As I step back and look at this it would seem quite possible that we could, and quite honestly probably have at some point in our past, played a great game, just been on fire making 14 spectacular saves and reading the game well, communicating well and then make one minor mistake that turns in to a goal. At the end of the game we could, and have, walk away from that game thinking, “I failed, my entire purpose was to keep that ball out of the net and it went in.” You see we can so easily merely focused on our aspect of the game, we were goalies so we had one main vision: don’t let the ball get past you. My goalie coach was definitely always trying to teach me how to keep the ball out of the back of the net, that was the point, BUT if I allowed myself to get too focused on this specific big vision I may easily miss out on the fact that my team also has an offense. My team also has a well-trained nucleus at the other end trying to get the ball in the back of the other team’s net. And if I lose sight of the big picture and get too focused just on my vision I may miss the fact that, though I did let in one goal, my team scored 2 goals and thus we won! In the big picture it’s a victory but if I get too caught up on my specifics I may miss this altogether. After all my vision was to not let a goal in but the overall objective and big picture for the team (which would include me) is to win.
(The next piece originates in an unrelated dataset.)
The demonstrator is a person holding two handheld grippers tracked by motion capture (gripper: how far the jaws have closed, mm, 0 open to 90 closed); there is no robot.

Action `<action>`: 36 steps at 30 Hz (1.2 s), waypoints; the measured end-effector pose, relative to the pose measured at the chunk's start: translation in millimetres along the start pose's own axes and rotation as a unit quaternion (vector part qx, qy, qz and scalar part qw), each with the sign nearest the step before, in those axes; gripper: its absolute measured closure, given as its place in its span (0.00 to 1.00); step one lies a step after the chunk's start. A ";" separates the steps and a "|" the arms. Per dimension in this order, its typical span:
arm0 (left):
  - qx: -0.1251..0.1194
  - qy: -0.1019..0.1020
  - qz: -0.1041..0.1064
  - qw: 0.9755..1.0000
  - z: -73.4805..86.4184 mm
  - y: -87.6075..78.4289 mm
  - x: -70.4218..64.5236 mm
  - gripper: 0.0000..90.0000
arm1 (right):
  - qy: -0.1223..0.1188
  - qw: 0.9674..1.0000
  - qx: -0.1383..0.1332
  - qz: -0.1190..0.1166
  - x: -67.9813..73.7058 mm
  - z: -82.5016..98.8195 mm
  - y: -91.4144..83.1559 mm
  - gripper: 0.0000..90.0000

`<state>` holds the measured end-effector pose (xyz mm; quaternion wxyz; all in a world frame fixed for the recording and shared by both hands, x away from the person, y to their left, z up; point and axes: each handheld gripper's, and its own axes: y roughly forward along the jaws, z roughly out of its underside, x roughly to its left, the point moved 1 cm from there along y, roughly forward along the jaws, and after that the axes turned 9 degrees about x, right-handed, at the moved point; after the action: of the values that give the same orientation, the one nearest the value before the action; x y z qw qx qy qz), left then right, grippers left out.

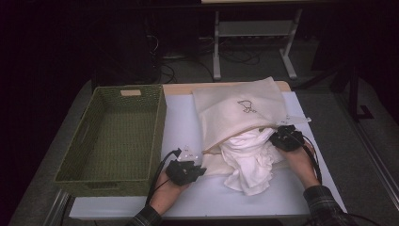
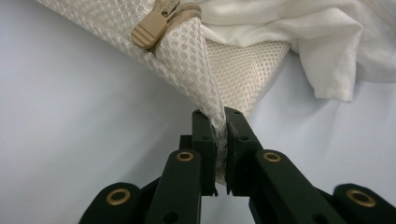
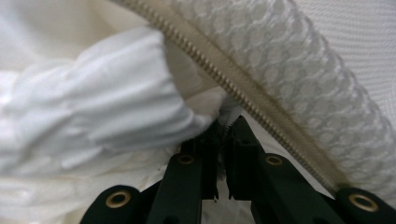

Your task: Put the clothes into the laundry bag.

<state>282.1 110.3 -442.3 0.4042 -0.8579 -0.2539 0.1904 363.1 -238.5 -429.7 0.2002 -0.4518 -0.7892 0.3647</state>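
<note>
pinching the mesh laundry bag (image 1: 235,110) at its near-left corner, the left gripper (image 2: 221,128) anchors it mid-table while the right gripper (image 3: 223,135), closed on the white garment (image 1: 249,157) spilling from the zipper mouth, sits nearer the table's right edge.

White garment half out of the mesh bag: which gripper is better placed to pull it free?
Right. The right gripper is at the white garment by the zipper opening, while the left gripper pins the mesh bag corner as an anchor.
</note>
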 end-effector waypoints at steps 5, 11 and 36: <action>0.002 0.004 0.002 1.000 0.1 1.6 -1.8 0.93 | 0.003 1.000 0.001 0.015 -2.9 -6.0 8.0 0.93; 0.003 0.005 0.002 1.000 0.2 2.1 -2.4 0.93 | 0.005 1.000 0.002 0.009 -2.1 -3.8 6.2 0.87; 0.003 0.008 0.000 1.000 -0.1 -0.1 -3.7 0.93 | -0.014 0.994 -0.046 -0.098 22.4 37.5 -86.0 0.61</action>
<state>279.1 108.1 -441.8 0.4087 -0.8583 -0.2499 0.1839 278.7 -262.1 -389.5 0.2030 -0.3760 -0.8484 0.3125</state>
Though my coach spent everyday at practicing teaching me and training me to keep the ball out of the back of the net at the end of the day that is just the vision, she, along with the head coach, never thought I’d keep it out of the net every time, they knew it’d go in sometimes, but they still gave me the bigger vision to aim at. At the end of the games where I played like I stated above, on fire, my coach never came up to me and looked at me with disappointment, they saw the good, they saw the big picture and all of the successes in my endeavor to achieve the vision and the overall team objective being attained. In life we so often get caught up on the vision, it becomes the only thing that we see. We forget to look at the big picture and embrace the successes. Jesus laid out a compelling vision for each of us, he doesn’t expect us to achieve it perfectly, but he does ask that we walk towards it. He does ask that we don’t look at perfection as the overall goal and thus let fear encroach on our willingness to try. Like my coaches, He knows we won’t achieve it perfectly and that isn’t His aim anyways, he knows that what we do accomplish will be beautiful and he desires to rejoice with us as we push and walk towards it. He gives us vision not as something to be attained but as something that gets us walking in the right direction as he guides every step we take.